▶ _Your goal_
With every picture left out, restate the listing below exactly as written.

▶ _Materials provided_
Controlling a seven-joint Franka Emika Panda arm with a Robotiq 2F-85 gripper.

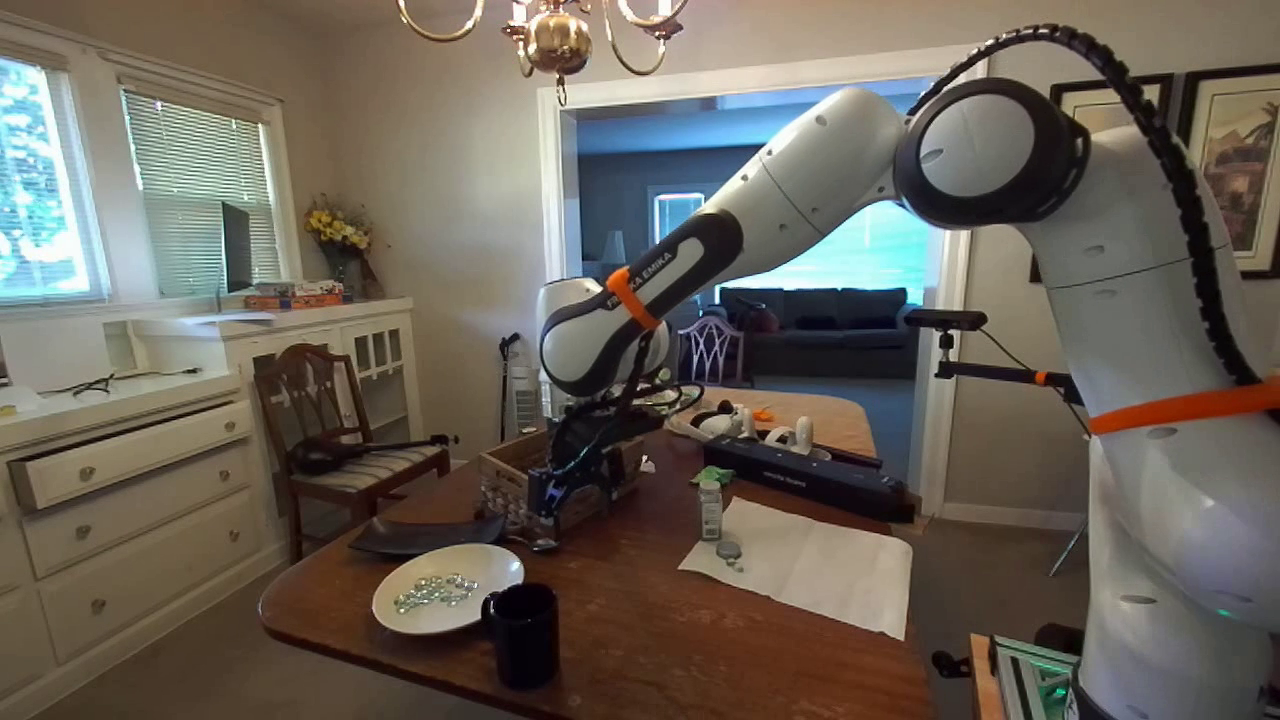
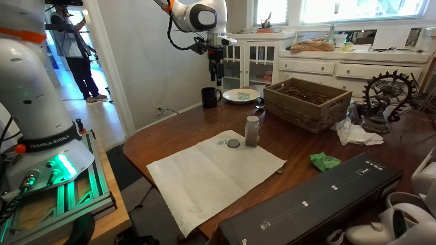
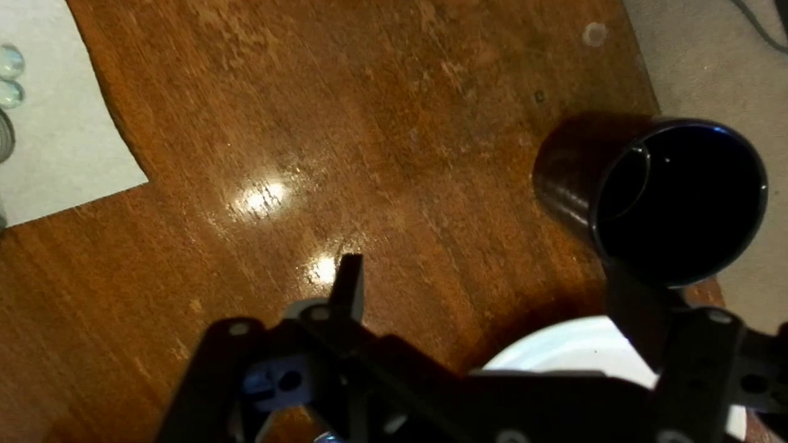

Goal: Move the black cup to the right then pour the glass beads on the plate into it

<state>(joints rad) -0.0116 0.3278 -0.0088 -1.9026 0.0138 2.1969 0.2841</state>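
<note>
- Two fingers [image 3: 349, 286] of the gripper [image 3: 486, 277] stand spread wide, with a stretch of the table [image 3: 369, 154] and an arc of the plate [image 3: 572, 347] showing between them in the wrist view!
- That gripper hangs above the table, pointing down, at the end of the long pale arm [image 1: 790, 190], which arches high across an exterior view.
- Here's the black cup [image 1: 527, 640]: upright on the wood, close to the table's edge, mouth up, handle turned toward the plate, with clear air between cup and gripper in an exterior view.
- Just beside the cup, the plate, white and round, lies flat in both exterior views.
- On the plate, catching the light, the glass beads [image 1: 440, 592]: a pale greenish cluster gathered around the middle.
- Right behind the plate in an exterior view sits a dark dish [image 1: 420, 537], and near it the woven basket [image 2: 293, 110], big and brown.
- Farther out, the white sheet [image 2: 204, 183] lies over the table; a few loose beads [image 3: 10, 63] and a round grey lid [image 2: 233, 143] rest on it, and a clear jar [image 2: 252, 131] stands upright at its margin.
- Past the sheet, a crumpled green wad [image 2: 323, 161] and a long black box [image 2: 316, 204] lie on the wood.
- Out by the basket, a dark statue [image 2: 388, 92] stands within a spiky ring.
</note>
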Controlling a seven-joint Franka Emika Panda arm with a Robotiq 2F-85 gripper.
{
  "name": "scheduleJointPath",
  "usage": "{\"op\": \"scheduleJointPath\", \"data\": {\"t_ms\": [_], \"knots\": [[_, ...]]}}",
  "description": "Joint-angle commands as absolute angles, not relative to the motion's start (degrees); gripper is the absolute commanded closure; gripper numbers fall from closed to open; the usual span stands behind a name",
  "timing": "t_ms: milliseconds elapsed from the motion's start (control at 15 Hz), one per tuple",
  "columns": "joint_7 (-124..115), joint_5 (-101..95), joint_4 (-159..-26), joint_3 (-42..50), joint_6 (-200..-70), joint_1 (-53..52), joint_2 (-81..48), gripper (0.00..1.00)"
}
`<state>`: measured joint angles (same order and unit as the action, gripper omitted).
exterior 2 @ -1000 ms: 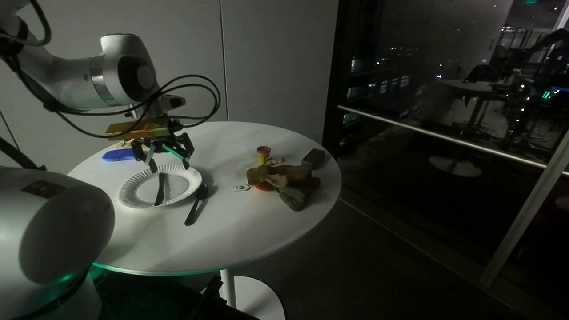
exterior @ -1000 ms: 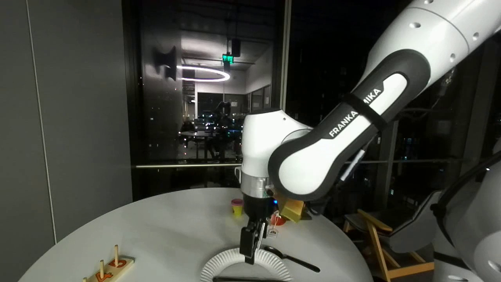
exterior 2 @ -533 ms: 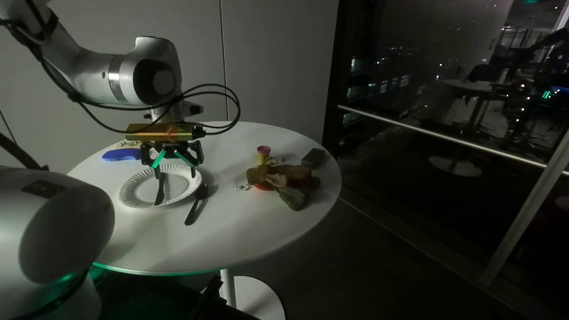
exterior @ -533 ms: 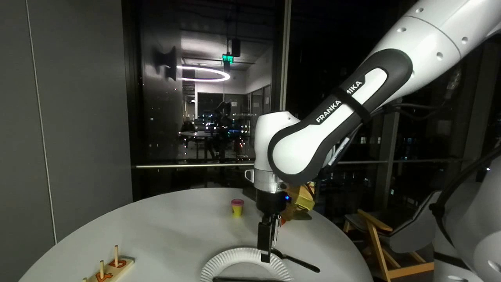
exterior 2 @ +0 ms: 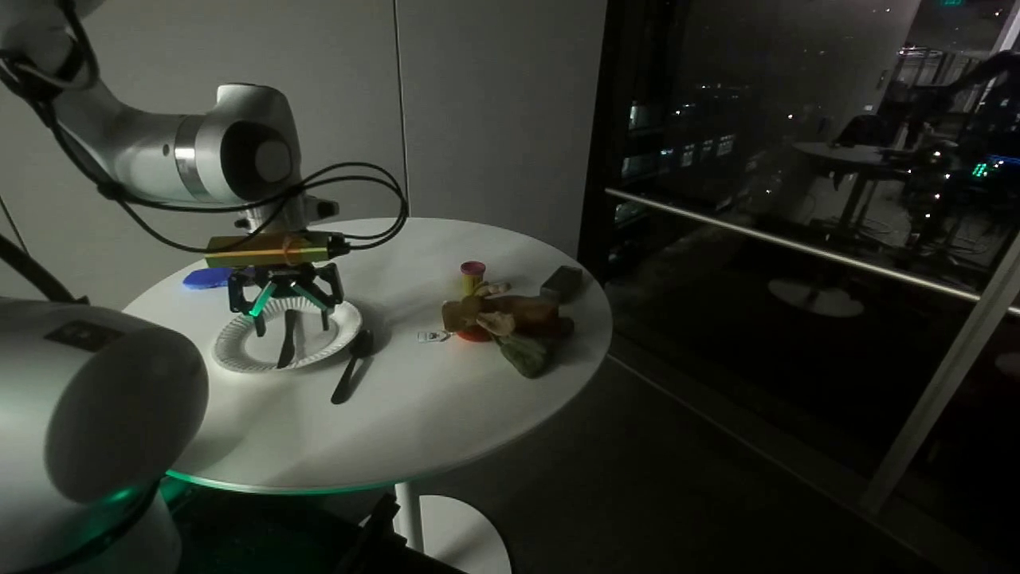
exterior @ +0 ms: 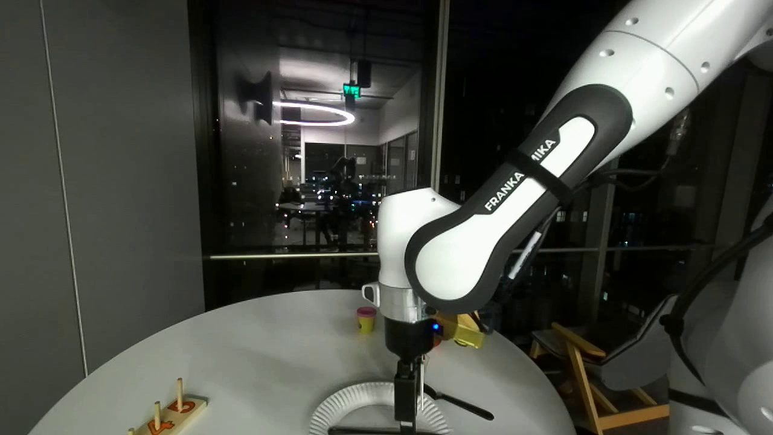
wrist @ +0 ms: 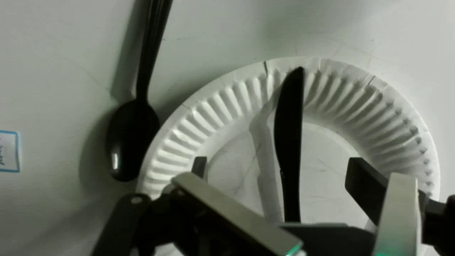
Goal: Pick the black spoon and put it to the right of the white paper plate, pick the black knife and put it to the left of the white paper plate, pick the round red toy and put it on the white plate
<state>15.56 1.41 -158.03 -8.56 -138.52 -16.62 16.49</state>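
Observation:
In both exterior views the white paper plate [exterior 2: 229, 348] [exterior: 329, 409] lies on the round table, and the black knife [exterior 2: 287, 343] rests across it. My gripper [exterior 2: 292, 323] points down over the plate. From the wrist, the gripper [wrist: 279, 166] stands wide open, the knife [wrist: 289, 131] lying between its fingertips but below them, untouched. The black spoon [wrist: 132, 138] is on the table beside the plate, bowl close to the rim. Under a brown plush shows part of a red object [exterior 2: 473, 334], which looks like the round red toy; the arm covers most of it in an exterior view.
The brown plush [exterior 2: 530, 313], a green toy [exterior 2: 523, 355] and a dark block [exterior 2: 562, 283] sit near the table's far side. A yellow cup with a pink lid [exterior: 366, 320] stands there too. A wooden peg board [exterior: 181, 414] and a blue object [exterior 2: 207, 277] lie beyond the plate.
My gripper has turned from a slanted pose to straight across the knife and come down closer to the plate, shifting one way and partly back. It has stayed open; the objects have not moved.

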Motion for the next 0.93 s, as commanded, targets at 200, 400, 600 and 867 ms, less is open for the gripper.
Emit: {"op": "scheduleJointPath", "data": {"t_ms": [200, 400, 600, 867], "knots": [[15.2, 2.4, -158.0, -10.0, -145.4, -16.8, 9.6, 0.25], [15.3, 2.1, -157.8, -10.1, -146.8, -16.6, 8.5, 0.48], [14.6, 1.2, -157.6, -10.5, -147.6, -16.5, 8.6, 0.7], [13.3, 0.1, -157.6, -11.2, -147.8, -16.4, 9.1, 0.92]]}}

▶ _Worked solution_
Controlling a seven-joint Franka Emika Panda arm with a Robotiq 2F-85 gripper.


Goal: Move the black cup to the right then pour the glass beads on the plate into it

<state>(joints rad) -0.0116 0.3278 -0.0088 -1.9026 0.0138 2.1969 0.2841</state>
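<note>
- Two fingers [image 3: 349, 286] of the gripper [image 3: 486, 277] stand spread wide, with a stretch of the table [image 3: 369, 154] and an arc of the plate [image 3: 572, 347] showing between them in the wrist view!
- That gripper hangs above the table, pointing down, at the end of the long pale arm [image 1: 790, 190], which arches high across an exterior view.
- Here's the black cup [image 1: 527, 640]: upright on the wood, close to the table's edge, mouth up, handle turned toward the plate, with clear air between cup and gripper in an exterior view.
- Just beside the cup, the plate, white and round, lies flat in both exterior views.
- On the plate, catching the light, the glass beads [image 1: 440, 592]: a pale greenish cluster gathered around the middle.
- Right behind the plate in an exterior view sits a dark dish [image 1: 420, 537], and near it the woven basket [image 2: 293, 110], big and brown.
- Farther out, the white sheet [image 2: 204, 183] lies over the table; a few loose beads [image 3: 10, 63] and a round grey lid [image 2: 233, 143] rest on it, and a clear jar [image 2: 252, 131] stands upright at its margin.
- Past the sheet, a crumpled green wad [image 2: 323, 161] and a long black box [image 2: 316, 204] lie on the wood.
- Out by the basket, a dark statue [image 2: 388, 92] stands within a spiky ring.
</note>
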Controlling a seven-joint Franka Emika Panda arm with a Robotiq 2F-85 gripper.
{
  "name": "scheduleJointPath",
  "usage": "{\"op\": \"scheduleJointPath\", \"data\": {\"t_ms\": [_], \"knots\": [[_, ...]]}}",
  "description": "Joint-angle commands as absolute angles, not relative to the motion's start (degrees); gripper is the absolute commanded closure; gripper numbers fall from closed to open; the usual span stands behind a name",
  "timing": "t_ms: milliseconds elapsed from the motion's start (control at 15 Hz), one per tuple",
  "columns": "joint_7 (-124..115), joint_5 (-101..95), joint_4 (-159..-26), joint_3 (-42..50), joint_6 (-200..-70), joint_1 (-53..52), joint_2 (-81..48), gripper (0.00..1.00)"
}
`<state>`: measured joint angles (same order and unit as the action, gripper omitted).
exterior 2 @ -1000 ms: 
exterior @ -1000 ms: 
exterior 2 @ -533 ms: 
exterior @ -533 ms: 
exterior 2 @ +0 ms: 
exterior @ +0 ms: 
wrist @ +0 ms: 
Goal: Pick the black spoon and put it to the right of the white paper plate, pick the black knife and put it to the left of the white paper plate, pick the round red toy and put it on the white plate
<state>15.56 1.41 -158.03 -8.56 -138.52 -16.62 16.49</state>
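Observation:
In both exterior views the white paper plate [exterior 2: 229, 348] [exterior: 329, 409] lies on the round table, and the black knife [exterior 2: 287, 343] rests across it. My gripper [exterior 2: 292, 323] points down over the plate. From the wrist, the gripper [wrist: 279, 166] stands wide open, the knife [wrist: 289, 131] lying between its fingertips but below them, untouched. The black spoon [wrist: 132, 138] is on the table beside the plate, bowl close to the rim. Under a brown plush shows part of a red object [exterior 2: 473, 334], which looks like the round red toy; the arm covers most of it in an exterior view.
The brown plush [exterior 2: 530, 313], a green toy [exterior 2: 523, 355] and a dark block [exterior 2: 562, 283] sit near the table's far side. A yellow cup with a pink lid [exterior: 366, 320] stands there too. A wooden peg board [exterior: 181, 414] and a blue object [exterior 2: 207, 277] lie beyond the plate.
My gripper has turned from a slanted pose to straight across the knife and come down closer to the plate, shifting one way and partly back. It has stayed open; the objects have not moved.
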
Motion for the next 0.93 s, as commanded, targets at 200, 400, 600 and 867 ms, less is open for the gripper.
Emit: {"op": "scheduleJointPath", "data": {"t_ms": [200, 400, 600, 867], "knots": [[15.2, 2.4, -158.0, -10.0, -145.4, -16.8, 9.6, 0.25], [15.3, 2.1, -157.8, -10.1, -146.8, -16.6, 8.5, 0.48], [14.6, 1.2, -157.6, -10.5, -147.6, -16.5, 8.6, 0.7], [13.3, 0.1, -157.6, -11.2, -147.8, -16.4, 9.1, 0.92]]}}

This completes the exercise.